» Stored data

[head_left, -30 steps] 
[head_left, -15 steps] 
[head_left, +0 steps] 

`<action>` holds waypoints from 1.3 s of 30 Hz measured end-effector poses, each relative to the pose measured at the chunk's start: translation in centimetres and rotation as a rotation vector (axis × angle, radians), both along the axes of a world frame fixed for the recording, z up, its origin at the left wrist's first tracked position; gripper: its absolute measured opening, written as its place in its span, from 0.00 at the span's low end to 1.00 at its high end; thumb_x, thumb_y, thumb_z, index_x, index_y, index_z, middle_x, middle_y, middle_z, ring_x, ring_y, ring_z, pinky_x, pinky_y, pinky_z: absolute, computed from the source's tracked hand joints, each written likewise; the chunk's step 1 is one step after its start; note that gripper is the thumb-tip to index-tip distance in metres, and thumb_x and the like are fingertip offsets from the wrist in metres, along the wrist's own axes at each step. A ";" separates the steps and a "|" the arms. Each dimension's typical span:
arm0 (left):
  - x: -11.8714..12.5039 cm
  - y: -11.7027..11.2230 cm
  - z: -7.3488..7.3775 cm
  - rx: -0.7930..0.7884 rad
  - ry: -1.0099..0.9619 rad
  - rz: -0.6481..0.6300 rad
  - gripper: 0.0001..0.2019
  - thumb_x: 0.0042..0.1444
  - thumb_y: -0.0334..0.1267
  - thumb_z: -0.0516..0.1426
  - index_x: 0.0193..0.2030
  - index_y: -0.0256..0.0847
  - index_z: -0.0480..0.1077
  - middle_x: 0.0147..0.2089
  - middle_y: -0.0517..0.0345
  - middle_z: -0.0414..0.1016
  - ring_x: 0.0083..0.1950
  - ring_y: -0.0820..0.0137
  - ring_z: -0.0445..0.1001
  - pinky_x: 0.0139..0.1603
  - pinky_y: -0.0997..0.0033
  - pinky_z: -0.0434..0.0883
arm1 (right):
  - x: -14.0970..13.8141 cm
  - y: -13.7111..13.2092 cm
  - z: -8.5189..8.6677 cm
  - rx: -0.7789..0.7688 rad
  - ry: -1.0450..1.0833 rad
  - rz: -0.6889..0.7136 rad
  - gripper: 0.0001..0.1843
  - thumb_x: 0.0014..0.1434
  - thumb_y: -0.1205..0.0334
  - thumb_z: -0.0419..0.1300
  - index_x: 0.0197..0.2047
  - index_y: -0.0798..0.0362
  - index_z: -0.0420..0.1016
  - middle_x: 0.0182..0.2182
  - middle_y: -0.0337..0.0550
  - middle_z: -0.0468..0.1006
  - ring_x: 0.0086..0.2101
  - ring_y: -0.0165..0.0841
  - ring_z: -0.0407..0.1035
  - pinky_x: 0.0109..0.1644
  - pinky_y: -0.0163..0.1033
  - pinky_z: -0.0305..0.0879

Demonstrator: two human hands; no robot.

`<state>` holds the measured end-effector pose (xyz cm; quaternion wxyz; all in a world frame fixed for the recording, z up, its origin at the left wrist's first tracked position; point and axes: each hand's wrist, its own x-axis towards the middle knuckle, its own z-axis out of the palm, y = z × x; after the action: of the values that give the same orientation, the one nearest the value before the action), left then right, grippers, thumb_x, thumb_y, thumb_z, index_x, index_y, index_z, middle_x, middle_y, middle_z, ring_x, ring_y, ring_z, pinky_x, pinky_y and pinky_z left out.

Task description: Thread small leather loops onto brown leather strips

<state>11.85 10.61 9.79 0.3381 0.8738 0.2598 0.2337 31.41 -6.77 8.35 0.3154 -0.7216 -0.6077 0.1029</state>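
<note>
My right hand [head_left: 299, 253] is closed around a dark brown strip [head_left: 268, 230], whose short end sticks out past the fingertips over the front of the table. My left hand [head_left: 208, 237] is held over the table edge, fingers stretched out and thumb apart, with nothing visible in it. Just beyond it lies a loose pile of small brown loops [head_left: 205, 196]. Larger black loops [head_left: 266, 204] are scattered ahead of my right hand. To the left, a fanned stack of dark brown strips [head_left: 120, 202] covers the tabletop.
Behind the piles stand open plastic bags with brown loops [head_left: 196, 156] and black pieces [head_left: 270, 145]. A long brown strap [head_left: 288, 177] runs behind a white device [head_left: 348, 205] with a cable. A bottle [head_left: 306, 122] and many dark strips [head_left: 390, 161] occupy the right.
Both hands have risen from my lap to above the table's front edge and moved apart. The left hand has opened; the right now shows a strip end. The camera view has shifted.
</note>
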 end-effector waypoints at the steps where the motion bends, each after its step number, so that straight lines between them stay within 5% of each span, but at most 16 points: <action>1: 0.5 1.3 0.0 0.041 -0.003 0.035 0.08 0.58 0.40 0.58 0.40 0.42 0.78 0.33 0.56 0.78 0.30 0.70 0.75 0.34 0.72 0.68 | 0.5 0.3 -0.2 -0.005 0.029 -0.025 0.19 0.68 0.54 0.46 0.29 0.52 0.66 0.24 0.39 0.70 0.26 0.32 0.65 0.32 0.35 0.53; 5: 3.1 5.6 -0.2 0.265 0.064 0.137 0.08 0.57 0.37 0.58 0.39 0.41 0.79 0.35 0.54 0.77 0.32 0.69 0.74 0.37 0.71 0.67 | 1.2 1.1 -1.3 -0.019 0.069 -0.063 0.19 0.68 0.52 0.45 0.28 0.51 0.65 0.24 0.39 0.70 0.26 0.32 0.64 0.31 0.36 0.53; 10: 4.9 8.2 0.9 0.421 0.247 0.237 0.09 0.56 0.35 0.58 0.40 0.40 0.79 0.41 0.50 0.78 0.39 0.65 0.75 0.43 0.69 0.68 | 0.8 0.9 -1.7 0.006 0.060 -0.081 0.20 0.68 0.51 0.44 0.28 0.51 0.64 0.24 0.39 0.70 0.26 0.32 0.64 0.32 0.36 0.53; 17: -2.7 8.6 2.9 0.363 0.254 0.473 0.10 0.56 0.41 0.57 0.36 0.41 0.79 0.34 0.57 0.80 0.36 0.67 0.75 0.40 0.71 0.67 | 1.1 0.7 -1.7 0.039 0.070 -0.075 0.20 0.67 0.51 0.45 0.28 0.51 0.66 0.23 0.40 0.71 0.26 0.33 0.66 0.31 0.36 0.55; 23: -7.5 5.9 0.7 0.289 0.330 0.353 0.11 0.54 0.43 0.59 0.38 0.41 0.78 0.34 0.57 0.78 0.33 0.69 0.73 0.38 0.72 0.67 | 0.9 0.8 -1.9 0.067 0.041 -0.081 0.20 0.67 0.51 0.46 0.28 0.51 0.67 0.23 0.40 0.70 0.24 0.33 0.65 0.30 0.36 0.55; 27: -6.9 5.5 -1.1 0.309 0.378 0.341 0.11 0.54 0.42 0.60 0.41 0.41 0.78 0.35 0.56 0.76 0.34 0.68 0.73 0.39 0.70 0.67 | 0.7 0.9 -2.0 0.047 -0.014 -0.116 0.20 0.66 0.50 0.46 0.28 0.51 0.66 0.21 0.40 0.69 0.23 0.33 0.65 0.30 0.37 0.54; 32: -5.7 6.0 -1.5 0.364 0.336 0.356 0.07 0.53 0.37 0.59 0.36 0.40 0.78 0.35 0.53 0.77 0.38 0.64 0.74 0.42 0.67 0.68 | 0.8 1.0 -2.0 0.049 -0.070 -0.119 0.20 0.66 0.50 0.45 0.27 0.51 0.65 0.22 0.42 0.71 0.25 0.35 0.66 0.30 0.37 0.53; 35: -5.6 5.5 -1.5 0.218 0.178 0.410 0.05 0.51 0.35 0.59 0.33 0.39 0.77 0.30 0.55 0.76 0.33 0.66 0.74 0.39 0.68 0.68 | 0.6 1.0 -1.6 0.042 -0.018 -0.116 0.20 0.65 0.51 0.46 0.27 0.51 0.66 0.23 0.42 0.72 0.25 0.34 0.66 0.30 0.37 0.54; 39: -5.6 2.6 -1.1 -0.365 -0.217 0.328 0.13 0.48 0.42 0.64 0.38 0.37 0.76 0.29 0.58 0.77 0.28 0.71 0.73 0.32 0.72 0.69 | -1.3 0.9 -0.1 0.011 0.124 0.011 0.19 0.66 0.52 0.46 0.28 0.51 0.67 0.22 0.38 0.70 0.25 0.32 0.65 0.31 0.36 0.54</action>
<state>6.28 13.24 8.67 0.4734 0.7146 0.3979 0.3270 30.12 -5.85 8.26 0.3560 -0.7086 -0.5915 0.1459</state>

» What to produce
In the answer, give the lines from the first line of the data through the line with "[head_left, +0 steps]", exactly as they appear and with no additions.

» Solution for this task
[head_left, -30 steps] 
[head_left, -15 steps] 
[head_left, +0 steps] 

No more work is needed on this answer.